52 weeks a year women religious stand with the poor and immigrants, teach children, fight injustice, heal the sick, share spirituality, empower women, defend the planet, promote peace, create community and offer hope. But for one week each year in March, we shine the spotlight on women religious during Catholic Sisters Week.
Catholic Sisters Week is a week dedicated to celebrating the traditions and changes in the world that Catholic sisters have accomplished globally. These changes have directly and indirectly impacted the development of individuals, communities and countries both locally and globally. The accomplishments of Catholic sisters often go unmentioned because sisters never seek publicity in what they do. Rather, the deepest satisfaction of Catholic sisters emanates from the sustainable positive transformation in the lives of individuals and communities they serve.
ASEC’s two publications Voices of Courage (2015) and Transformative Partnerships (2019) highlight the voices of Catholic sisters in Africa and how networking and partnerships are key tools of the Catholic sisters' success in changing the world. sisters are the social “face” of the Catholic church. Catholic sisters are also the primary providers of social services and pastoral care, teachers, healthcare workers and environmental advocates in Africa.
During Catholic Sisters Week, we celebrate the charism of the sisters, which is the unique gift God entrusted to each congregation to share with humanity. We celebrate their spirituality, a specific divine aspect of God that drives sisters’ altruistic service to humanity and the mission into which God invites them to participate together with humanity.
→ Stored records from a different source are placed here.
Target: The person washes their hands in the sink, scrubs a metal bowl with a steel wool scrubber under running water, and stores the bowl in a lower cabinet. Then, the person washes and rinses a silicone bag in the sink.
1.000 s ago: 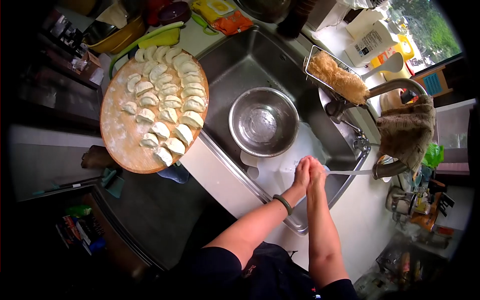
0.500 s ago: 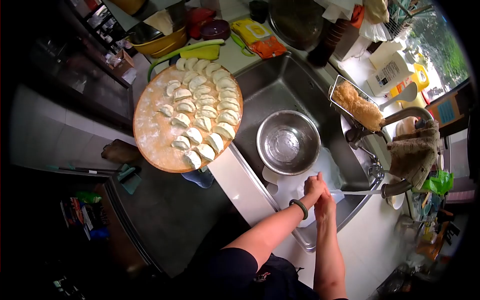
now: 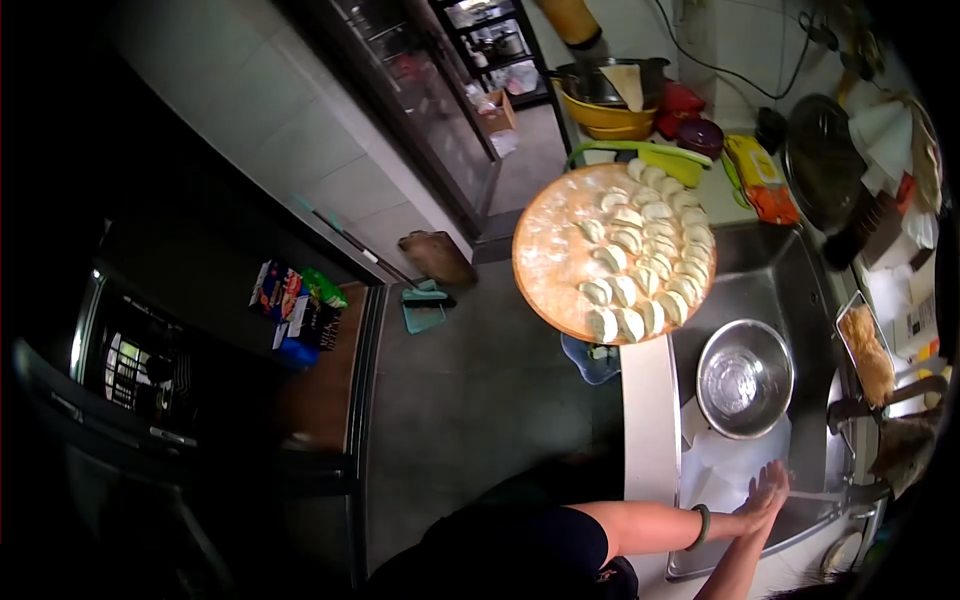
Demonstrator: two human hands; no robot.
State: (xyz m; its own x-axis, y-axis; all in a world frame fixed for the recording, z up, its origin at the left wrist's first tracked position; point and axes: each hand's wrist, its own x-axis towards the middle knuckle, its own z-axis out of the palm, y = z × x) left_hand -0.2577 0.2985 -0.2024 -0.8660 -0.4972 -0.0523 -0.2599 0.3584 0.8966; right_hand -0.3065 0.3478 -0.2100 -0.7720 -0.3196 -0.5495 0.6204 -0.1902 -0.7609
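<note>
My left hand [image 3: 752, 514], with a dark green bangle [image 3: 702, 526] at the wrist, is pressed against my right hand [image 3: 777, 501] over the sink [image 3: 735, 262]. The fingers of both look stretched out, though they overlap and blur a little. A stream of water [image 3: 815, 496] from the faucet [image 3: 868, 492] reaches the hands. Just beyond them, a steel bowl [image 3: 745, 380] stands in the sink, with a shiny wet-looking bottom. Under the hands lies a whitish translucent sheet or board [image 3: 722, 468].
A round wooden board [image 3: 548, 262] with several rows of dumplings [image 3: 655, 262] juts past the counter edge [image 3: 648, 425]. Behind it are yellow bowls [image 3: 610, 118] and an orange-yellow packet [image 3: 762, 180]. A wire rack [image 3: 866, 352] hangs at the sink's right side. A dustpan [image 3: 424, 308] is on the floor.
The view has swung left, so the sink, board and hands appear farther right. My hands stay together by the water, with the fingers now straighter.
</note>
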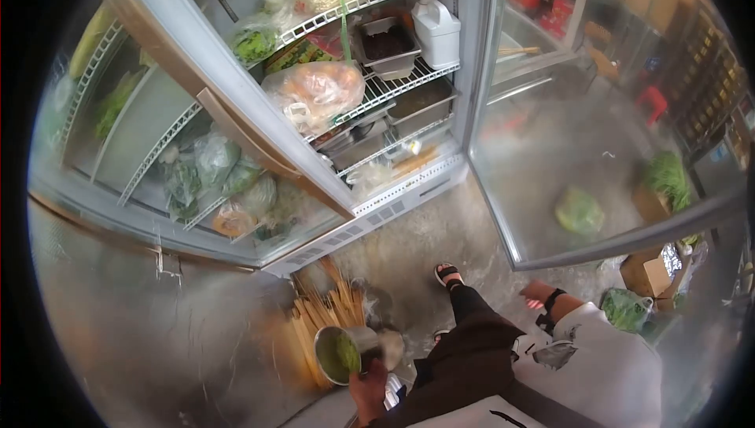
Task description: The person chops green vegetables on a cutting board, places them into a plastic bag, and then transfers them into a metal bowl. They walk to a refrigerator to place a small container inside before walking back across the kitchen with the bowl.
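Note:
My left hand point(368, 391) is closed on the rim of a round metal pot point(325, 343), low in the view. The pot is tilted, and something leafy and green point(344, 353) lies inside it; the rest of its inside is in shadow. My right hand point(538, 293), a dark band on its wrist, hangs just below the bottom edge of the open glass door point(582, 251). Its fingers are loosely curled with the thumb apart, and I see nothing in them. In front of me stands an upright fridge point(377, 212) with one door swung open to the right.
On the fridge's wire shelves are bagged produce point(314, 90), a white jug point(436, 31) and metal trays point(385, 43). Beside the pot stand thin wooden sticks point(330, 302). Right of me, a green bag point(625, 308) and a cardboard box point(646, 272) rest on the floor.

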A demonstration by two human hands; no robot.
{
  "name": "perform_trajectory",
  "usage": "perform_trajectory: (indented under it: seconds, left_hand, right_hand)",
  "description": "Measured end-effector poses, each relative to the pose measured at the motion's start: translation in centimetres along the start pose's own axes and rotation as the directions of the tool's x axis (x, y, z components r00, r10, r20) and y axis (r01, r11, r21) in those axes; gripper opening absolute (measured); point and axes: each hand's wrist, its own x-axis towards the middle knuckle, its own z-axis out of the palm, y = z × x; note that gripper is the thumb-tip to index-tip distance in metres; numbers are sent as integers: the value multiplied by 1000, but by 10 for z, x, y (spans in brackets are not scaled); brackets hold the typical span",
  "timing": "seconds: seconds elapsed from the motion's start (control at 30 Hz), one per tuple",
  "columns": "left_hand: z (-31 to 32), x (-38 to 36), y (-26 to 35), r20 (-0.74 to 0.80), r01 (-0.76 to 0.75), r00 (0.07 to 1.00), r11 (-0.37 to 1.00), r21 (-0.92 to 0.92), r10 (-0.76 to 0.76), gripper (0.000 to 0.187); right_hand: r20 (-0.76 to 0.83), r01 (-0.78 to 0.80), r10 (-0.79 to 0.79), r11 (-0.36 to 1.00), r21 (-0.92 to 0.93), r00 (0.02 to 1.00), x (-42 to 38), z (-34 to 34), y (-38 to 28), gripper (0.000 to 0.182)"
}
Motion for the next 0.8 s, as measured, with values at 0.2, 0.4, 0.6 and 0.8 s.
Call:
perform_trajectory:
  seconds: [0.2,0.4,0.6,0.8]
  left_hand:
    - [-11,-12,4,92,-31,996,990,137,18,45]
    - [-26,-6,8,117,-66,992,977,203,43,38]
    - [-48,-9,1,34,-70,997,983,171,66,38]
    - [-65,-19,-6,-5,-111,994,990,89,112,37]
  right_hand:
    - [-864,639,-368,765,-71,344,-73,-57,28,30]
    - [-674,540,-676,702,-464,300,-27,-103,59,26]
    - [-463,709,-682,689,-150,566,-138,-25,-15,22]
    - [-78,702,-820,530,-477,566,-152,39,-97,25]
Is this tradition of service worth a celebration? Without a doubt.
Altruistic Service of Catholic Nuns
The sisters have a duty of altruistic service, which is service oriented towards concern for the welfare of others. Catholic sisters dedicate themselves to the service of God and humanity by embracing vows of poverty, chastity and obedience, lived in the context of community.
The evangelical vows professed by each sister requires her to “put her boots on the ground” where she is most needed and keep her ears open to listen to the needs of the society. The vow of obedience allows the Catholic sisters to be responsive to the needs of their time, freed by the vow of poverty to offer the gift of her life to serve humanity. The vow of chastity opens the sisters up to love and to embrace all people especially the most vulnerable of the society.
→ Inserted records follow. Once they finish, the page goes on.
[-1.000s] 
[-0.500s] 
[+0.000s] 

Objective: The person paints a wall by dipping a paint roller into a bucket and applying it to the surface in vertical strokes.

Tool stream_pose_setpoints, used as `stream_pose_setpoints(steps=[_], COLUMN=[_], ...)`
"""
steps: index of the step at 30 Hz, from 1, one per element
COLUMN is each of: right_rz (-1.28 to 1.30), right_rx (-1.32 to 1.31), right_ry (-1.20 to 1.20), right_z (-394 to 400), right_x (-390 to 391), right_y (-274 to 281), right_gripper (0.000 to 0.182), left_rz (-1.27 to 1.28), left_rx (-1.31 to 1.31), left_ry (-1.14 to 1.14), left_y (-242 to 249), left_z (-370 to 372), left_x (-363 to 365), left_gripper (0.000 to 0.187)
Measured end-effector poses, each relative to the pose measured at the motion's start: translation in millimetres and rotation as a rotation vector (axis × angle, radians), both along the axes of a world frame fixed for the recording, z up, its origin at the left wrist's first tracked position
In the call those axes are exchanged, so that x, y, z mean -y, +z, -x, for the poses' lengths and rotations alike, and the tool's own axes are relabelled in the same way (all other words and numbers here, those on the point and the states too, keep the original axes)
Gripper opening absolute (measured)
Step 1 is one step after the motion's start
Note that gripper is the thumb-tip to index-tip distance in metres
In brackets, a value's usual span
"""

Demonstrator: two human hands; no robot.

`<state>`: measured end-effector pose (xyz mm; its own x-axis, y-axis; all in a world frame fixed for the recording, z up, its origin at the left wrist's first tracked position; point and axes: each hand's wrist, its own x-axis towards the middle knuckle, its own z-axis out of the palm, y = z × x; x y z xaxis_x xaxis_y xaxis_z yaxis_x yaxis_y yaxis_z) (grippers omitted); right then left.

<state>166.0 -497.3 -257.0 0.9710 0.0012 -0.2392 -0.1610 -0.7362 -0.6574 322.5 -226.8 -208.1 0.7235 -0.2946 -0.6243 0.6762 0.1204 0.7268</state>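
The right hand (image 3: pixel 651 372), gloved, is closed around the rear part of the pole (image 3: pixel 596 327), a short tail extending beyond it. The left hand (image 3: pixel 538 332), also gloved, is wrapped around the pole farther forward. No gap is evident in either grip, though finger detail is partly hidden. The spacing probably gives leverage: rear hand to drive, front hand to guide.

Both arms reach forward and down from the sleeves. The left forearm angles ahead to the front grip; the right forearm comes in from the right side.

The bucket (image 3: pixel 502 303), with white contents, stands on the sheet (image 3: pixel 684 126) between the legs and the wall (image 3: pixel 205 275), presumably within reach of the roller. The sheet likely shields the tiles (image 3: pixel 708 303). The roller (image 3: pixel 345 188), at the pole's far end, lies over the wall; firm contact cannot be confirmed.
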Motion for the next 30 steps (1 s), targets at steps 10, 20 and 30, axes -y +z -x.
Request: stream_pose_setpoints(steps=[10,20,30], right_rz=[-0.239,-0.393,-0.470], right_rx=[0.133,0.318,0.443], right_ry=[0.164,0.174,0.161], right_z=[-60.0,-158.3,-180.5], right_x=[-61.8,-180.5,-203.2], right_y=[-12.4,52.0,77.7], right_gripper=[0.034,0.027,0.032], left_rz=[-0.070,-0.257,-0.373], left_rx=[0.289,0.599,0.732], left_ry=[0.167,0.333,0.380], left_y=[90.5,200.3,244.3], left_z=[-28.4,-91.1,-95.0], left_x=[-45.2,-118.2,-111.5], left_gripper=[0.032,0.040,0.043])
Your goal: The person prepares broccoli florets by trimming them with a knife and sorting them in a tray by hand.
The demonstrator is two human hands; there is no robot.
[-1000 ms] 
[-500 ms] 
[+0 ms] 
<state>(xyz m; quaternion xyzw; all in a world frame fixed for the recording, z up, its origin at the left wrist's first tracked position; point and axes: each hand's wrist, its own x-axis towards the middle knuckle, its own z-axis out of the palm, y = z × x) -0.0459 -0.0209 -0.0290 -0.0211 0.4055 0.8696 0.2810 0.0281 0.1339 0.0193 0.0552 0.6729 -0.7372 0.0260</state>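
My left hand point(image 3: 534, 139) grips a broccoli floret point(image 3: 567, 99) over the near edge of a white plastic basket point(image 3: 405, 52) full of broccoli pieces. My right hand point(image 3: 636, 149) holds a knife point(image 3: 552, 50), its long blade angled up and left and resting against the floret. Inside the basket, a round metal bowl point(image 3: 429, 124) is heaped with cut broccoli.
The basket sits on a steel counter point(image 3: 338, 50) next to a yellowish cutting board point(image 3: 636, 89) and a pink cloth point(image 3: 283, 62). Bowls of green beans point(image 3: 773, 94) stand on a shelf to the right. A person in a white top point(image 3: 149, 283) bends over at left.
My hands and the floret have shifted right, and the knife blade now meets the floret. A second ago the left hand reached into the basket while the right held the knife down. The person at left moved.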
Embracing religious life has historical significance; in that long before women were allowed in the public spaces, religious life gave women a unique opportunity to extend their influence beyond the domestic space. In this sense, Catholic sisters were pioneer women who challenged issues of injustice against women. Tradition has it that sisters not only participated in the works of social justice, but also, they played a major role in education, healthcare and pastoral and social services. This is only possible because behind the life of the sisters is the charism of the community that guides their steps by the power of the Holy Spirit.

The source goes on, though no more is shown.